- What is needed
Read the records and gather each line that includes "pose".
%%
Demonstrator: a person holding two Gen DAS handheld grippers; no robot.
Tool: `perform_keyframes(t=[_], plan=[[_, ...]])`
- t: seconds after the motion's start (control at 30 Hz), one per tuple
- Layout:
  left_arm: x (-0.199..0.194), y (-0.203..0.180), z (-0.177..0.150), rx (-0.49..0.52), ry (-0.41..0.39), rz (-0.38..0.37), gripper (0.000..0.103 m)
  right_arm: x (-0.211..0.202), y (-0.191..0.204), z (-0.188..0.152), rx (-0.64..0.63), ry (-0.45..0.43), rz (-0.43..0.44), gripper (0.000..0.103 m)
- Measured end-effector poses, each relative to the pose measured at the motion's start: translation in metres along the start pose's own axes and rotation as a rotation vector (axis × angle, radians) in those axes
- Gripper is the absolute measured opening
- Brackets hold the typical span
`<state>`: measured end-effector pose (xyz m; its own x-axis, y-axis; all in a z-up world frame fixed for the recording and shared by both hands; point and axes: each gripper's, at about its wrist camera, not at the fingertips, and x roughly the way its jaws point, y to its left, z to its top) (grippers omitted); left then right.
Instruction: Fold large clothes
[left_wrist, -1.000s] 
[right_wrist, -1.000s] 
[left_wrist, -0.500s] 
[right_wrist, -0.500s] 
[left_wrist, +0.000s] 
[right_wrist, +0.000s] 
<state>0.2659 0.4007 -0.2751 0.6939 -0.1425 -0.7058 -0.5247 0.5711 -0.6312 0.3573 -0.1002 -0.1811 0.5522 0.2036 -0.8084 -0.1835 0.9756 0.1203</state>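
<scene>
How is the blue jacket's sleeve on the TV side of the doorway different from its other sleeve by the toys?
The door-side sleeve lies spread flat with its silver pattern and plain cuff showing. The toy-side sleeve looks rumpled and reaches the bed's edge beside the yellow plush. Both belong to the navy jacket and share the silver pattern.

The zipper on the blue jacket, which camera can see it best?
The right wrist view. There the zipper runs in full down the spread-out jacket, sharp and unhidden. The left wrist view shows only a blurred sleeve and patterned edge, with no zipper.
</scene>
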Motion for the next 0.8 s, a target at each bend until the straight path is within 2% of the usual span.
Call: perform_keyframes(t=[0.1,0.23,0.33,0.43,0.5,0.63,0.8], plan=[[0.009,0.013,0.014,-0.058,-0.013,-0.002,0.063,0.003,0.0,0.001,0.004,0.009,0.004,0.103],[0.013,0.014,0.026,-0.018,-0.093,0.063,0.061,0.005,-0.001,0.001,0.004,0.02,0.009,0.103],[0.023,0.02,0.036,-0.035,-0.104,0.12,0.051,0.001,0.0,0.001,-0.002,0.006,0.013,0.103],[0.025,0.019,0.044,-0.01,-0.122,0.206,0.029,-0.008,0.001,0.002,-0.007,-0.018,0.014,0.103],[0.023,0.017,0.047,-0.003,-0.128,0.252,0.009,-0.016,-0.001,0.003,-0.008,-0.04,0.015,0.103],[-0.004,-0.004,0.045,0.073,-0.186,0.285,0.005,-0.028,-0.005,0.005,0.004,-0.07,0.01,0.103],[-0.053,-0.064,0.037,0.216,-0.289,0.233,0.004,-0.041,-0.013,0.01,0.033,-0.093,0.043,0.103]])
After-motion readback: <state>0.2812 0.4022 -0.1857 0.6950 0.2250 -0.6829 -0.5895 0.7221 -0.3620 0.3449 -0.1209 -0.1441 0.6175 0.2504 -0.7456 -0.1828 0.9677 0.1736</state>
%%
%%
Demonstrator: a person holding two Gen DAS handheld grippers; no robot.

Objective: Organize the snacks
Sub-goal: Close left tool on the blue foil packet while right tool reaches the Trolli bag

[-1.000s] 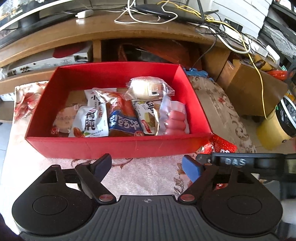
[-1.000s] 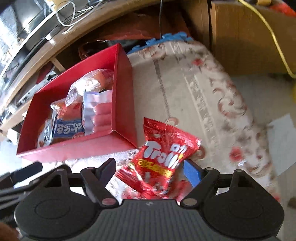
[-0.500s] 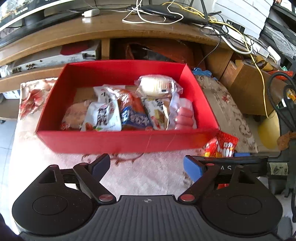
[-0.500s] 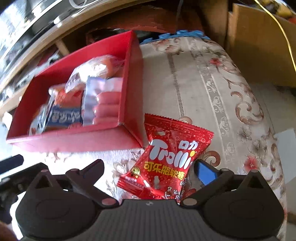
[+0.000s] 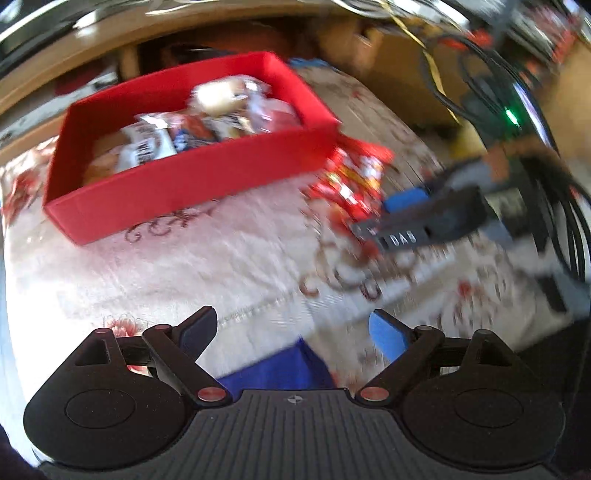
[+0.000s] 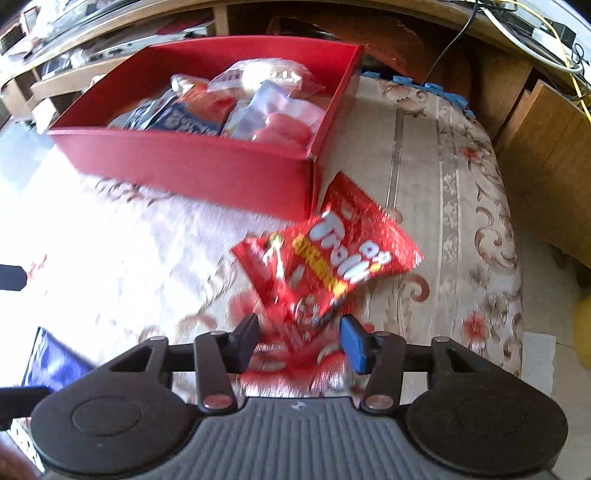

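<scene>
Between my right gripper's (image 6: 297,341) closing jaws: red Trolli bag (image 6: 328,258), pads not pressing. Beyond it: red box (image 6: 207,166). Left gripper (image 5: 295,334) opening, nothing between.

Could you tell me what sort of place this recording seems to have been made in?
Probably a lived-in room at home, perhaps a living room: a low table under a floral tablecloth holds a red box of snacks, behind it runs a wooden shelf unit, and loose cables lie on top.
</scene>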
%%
- Output of the exercise
- Measured end-effector poses, each relative to the pose measured at the motion's start: translation in metres along the start pose's own axes and rotation as a rotation vector (axis × angle, radians) in those axes
`<state>`: measured end-effector pose (xyz m; its own x-axis, y-axis; all in a z-up world frame fixed for the recording and shared by both hands; point and axes: each gripper's, at about its wrist camera, not at the fingertips, and x roughly the way its jaws point, y to its left, z to its top) (grippers omitted); left then right.

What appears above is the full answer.